[DATA EXTRACT Boundary: Start]

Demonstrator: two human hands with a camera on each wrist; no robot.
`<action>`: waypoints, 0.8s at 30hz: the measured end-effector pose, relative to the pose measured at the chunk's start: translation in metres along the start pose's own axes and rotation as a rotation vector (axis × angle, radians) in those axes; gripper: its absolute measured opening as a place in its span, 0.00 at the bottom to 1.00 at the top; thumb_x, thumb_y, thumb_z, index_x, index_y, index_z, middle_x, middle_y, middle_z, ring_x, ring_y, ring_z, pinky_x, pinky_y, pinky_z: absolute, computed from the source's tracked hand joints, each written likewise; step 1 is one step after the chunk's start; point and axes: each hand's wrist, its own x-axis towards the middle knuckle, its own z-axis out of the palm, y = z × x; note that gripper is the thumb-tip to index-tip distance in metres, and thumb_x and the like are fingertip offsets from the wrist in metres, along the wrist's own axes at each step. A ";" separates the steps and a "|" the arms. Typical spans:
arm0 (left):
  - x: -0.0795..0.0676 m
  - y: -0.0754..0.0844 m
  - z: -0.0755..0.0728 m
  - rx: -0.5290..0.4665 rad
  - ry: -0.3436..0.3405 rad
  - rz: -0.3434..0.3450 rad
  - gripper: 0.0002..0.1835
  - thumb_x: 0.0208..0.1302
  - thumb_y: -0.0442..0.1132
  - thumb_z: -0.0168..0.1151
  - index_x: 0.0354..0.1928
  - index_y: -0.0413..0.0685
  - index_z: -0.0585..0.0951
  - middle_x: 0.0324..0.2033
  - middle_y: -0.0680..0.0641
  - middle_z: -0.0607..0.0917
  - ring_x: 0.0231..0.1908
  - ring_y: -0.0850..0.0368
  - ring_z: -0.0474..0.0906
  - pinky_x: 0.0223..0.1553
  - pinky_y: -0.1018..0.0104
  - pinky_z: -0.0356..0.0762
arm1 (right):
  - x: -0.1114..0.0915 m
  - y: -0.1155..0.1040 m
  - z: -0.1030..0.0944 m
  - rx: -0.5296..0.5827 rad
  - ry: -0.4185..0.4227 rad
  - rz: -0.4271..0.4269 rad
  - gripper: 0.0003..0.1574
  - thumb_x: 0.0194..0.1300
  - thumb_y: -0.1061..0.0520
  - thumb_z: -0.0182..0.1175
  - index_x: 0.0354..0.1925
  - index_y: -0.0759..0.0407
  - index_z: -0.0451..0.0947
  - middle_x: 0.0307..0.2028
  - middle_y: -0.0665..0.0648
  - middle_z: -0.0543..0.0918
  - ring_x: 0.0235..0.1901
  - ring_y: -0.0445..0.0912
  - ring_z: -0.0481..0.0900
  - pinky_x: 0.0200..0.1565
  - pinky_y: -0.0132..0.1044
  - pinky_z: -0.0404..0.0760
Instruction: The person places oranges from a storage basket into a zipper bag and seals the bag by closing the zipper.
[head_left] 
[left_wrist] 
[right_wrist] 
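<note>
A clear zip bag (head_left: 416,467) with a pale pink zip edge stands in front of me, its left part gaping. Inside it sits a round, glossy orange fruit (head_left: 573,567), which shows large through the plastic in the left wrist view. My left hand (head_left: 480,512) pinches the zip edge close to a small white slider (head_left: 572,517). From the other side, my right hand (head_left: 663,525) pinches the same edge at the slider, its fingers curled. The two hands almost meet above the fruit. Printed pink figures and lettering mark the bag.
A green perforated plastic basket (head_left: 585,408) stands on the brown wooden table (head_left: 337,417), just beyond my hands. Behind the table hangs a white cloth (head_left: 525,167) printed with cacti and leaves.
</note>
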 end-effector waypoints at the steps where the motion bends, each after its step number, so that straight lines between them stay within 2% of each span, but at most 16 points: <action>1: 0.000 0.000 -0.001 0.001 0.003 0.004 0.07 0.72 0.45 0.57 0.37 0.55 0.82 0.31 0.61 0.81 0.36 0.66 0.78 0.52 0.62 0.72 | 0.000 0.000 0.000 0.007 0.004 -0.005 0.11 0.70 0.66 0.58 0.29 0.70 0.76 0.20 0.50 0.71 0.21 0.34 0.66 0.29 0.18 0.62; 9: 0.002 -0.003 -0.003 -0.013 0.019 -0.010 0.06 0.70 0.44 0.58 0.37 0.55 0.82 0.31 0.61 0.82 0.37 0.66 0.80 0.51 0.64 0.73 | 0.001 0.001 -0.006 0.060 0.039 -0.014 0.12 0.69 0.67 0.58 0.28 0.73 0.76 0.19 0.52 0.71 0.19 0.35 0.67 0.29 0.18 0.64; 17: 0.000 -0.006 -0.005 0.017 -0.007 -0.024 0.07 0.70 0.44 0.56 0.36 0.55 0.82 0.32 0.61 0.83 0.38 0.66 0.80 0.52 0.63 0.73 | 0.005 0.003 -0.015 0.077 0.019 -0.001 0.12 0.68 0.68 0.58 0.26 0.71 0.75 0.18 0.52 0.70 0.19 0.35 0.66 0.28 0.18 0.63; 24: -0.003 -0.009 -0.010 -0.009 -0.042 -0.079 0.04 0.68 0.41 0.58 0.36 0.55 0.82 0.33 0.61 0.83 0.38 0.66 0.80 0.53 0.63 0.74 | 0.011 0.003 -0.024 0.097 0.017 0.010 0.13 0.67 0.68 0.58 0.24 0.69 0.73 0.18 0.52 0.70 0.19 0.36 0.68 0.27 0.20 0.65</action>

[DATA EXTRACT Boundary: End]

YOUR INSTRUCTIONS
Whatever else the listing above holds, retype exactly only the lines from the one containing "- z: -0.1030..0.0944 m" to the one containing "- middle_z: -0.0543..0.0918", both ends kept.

TASK ANSWER
  - z: -0.1030..0.0944 m
  - rx: -0.5296..0.5827 rad
  - ry: -0.4185..0.4227 rad
  - rz: -0.4271..0.4269 rad
  - gripper: 0.0003..0.1574
  - thumb_x: 0.0194..0.1300
  - thumb_y: -0.1061..0.0520
  - thumb_z: -0.0182..0.1175
  - index_x: 0.0354..0.1925
  - index_y: -0.0759..0.0407
  - index_z: -0.0451..0.0947
  - middle_x: 0.0307..0.2028
  - middle_y: -0.0665..0.0648
  - middle_z: -0.0543..0.0918

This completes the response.